Cosa aspettarci dalla prossima partita

Il Milan poteva sfruttare meglio l’uomo in più (dal 75’), anche perché lasciare ‘viva’ una squadra come il Napoli non è mai una buona notizia: anzi, è stato proprio il Napoli ad avere le migliori occasioni (Di Lorenzo e Oliveira) sul finale.

Ma questo non cancella una prova matura, seria, e determinata degli uomini di Pioli. Al di là delle tante occasioni avute – Leao e Tonali su tutti –, il Milan ha avuto l’umiltà e l’intelligenza di aspettare pazientemente il palleggio partenopeo. Ha rischiato molto poco, ripartendo con tanta maggiore pericolosità. Ha punto e ha continuato ad attendere, senza fretta, il primo errore degli avversari.
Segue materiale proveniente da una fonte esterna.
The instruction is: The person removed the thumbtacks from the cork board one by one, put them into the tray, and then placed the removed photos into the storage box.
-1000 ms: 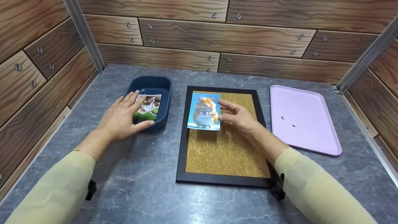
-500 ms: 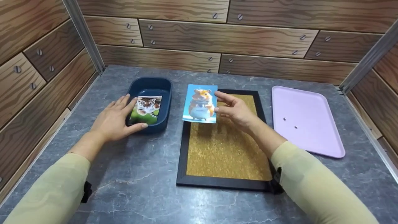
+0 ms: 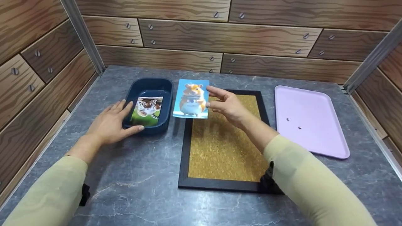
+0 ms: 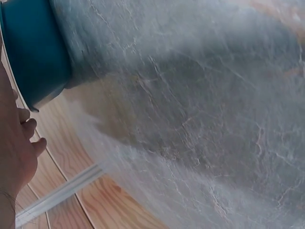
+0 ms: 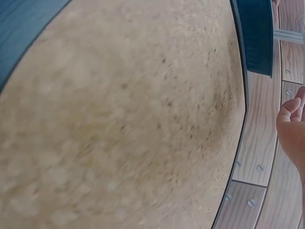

Da questo punto di vista il ritorno potrebbe essere per il Milan la partita ideale. C’è un solo fattore che potrebbe cambiare i pronostici della vigilia: il San Paolo, o Diego Armando Maradona, che sa esaltarsi nelle notti delle imprese. È vero, il Napoli deve recuperare un solo gol. Ma con le assenze che conosciamo, è molto più di questo.